Role of grape seed extract on methotrexate induced oxidative stress in rat liver

ÇETİN A., KAYNAR L., KOÇYİĞİT İ., Hacioglu S. K., Saraymen R., ÖZTÜRK A., ...More

American Journal of Chinese Medicine, vol.36, no.5, pp.861-872, 2008 (SCI-Expanded) identifier identifier

  • Publication Type: Article / Article
  • Volume: 36 Issue: 5
  • Publication Date: 2008
  • Doi Number: 10.1142/s0192415x08006302
  • Journal Name: American Journal of Chinese Medicine
  • Journal Indexes: Science Citation Index Expanded (SCI-EXPANDED), Scopus
  • Page Numbers: pp.861-872
  • Keywords: Catalase, Grape Seed Extract, Malondialdehyde, Methotrexate, Superoxide Dismutase
  • Istanbul Medipol University Affiliated: No


The efficacy of methotrexate (MTX), a widely used cytotoxic chemotherapeutic agent, is often limited by its severe hepatotoxicity. Regarding the mechanisms of these adverse effects, several hypotheses have been put forward, among which oxidative stress is noticeable. The present study was undertaken to determine whether grape seed extract (GSE), a new natural free radical scavenger, could ameliorate the MTX-induced oxidative injury in the rat liver. The animals were divided into 3 groups. Each group consisted of 12 animals. MTX-GSE group: rats were given GSE (100 mg/kg body weight) orally for 15 days, and a single dose of MTX (20 mg/kg, intraperitoneally) was added on the 10th day. MTX group: these received placebo distilled water (orally) instead of GSE for 15 days and the same MTX protocol applied to this group on the 10th day. Control group: rats were given distilled water (orally) through 15 days and physiological saline (intraperitoneally) instead of MTX was administered on the 10th day in a similar manner. On the 16th day, liver tissue samples were obtained under deep anaesthesia.
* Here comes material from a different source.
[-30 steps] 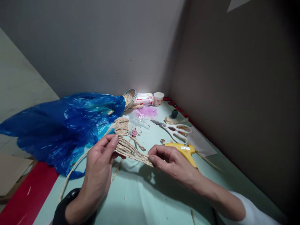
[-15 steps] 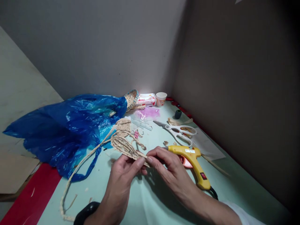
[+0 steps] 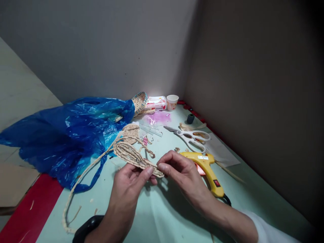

The level of malondialdehyde (MDA), an end product of lipid peroxidation, and the activities of süperoxide dismutase (SOD) and catalase (CAT), two important endogenous antioxidants, were evaluated in the tissue homogenates. MTX administration increased the MDA level and decreased the SOD and CAT activities in the liver homogenates (p < 0.001), while these alterations were significantly reversed by GSE treatment (p < 0.001). MTX led to significantly reduced whole blood count parameters (p < 0.05). When GSE was supplemented, no significant changes in blood count parameters were noted. It appears that GSE protects the rat liver and inhibits methotrexate-induced oxidative stress. These data indicate that GSE may be of therapeutic benefit when used with MTX. © 2008 World Scientific Publishing Company.